** Input data follows **

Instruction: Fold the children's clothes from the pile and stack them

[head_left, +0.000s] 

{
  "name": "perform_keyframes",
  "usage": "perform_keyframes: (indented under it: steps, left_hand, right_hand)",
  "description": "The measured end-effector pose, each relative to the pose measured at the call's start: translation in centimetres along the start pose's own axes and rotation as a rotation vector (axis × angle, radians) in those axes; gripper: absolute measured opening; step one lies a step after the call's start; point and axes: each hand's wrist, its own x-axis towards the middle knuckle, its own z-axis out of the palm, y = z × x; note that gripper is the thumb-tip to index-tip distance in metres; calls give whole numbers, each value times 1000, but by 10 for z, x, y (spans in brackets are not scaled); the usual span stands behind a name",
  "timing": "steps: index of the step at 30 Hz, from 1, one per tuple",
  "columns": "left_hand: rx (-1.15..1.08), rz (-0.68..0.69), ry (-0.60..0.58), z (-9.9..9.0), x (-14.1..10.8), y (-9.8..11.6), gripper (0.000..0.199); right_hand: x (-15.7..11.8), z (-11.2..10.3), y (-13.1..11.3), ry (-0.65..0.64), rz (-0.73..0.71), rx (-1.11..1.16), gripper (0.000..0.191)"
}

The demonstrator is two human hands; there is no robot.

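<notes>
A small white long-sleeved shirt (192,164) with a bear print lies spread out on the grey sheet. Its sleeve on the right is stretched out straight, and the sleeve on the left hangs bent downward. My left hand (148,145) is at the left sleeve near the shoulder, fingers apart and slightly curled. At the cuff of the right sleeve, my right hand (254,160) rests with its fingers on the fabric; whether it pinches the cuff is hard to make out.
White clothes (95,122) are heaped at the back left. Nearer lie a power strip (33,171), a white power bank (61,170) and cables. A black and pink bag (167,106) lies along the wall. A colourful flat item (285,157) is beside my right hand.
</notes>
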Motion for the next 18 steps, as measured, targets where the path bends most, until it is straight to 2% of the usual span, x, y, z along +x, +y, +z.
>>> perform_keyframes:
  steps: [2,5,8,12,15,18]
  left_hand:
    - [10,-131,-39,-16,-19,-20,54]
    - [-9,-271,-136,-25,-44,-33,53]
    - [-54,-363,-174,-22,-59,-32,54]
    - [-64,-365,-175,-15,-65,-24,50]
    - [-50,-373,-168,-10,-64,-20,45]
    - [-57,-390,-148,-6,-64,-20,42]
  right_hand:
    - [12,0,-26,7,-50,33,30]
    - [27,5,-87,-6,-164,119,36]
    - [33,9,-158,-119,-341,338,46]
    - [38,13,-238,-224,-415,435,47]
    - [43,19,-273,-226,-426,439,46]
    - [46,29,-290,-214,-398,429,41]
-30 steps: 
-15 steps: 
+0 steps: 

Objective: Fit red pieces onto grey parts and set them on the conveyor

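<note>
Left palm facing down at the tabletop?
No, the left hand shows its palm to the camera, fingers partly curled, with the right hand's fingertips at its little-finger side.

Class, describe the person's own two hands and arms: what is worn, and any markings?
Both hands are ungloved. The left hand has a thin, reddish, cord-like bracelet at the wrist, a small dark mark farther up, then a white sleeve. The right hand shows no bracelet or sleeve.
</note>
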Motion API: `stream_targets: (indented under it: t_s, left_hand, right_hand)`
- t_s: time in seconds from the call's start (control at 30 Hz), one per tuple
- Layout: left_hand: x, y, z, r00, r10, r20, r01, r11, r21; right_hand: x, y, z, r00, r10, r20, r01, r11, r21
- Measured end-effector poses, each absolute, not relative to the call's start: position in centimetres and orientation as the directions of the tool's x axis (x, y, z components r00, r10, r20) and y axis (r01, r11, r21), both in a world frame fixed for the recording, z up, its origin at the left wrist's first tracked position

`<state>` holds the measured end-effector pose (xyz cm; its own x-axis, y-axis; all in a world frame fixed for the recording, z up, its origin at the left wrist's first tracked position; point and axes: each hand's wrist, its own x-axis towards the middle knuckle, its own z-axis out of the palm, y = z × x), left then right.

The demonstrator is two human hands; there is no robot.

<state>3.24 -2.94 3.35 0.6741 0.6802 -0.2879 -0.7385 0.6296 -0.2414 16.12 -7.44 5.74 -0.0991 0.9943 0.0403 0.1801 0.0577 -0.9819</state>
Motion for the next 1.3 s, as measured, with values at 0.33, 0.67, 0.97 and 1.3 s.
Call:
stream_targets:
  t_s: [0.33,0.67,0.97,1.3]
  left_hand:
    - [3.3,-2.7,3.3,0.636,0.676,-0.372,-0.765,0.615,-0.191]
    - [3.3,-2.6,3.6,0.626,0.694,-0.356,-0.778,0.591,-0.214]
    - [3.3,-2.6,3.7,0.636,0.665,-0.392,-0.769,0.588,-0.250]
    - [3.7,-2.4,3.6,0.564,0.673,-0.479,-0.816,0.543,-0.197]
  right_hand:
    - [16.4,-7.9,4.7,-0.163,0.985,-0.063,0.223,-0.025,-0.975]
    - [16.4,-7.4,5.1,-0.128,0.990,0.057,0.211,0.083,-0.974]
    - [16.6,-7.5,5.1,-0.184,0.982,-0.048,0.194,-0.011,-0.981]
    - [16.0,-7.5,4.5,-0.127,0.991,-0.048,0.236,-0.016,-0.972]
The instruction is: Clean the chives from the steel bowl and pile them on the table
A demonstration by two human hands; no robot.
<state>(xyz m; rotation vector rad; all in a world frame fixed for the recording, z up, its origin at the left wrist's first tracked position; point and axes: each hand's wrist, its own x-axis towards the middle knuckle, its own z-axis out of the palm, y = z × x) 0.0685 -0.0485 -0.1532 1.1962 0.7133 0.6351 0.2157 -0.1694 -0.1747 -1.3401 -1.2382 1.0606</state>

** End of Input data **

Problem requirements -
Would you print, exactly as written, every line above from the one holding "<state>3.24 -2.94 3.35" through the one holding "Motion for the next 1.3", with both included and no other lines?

Your response -
<state>3.24 -2.94 3.35 0.6741 0.6802 -0.2879 -0.7385 0.6296 -0.2414 16.12 -7.44 5.74 -0.0991 0.9943 0.0403 0.1801 0.0577 -0.9819</state>
Motion for the next 1.3 s, as measured, with values at 0.33, 0.67, 0.97 and 1.3 s.

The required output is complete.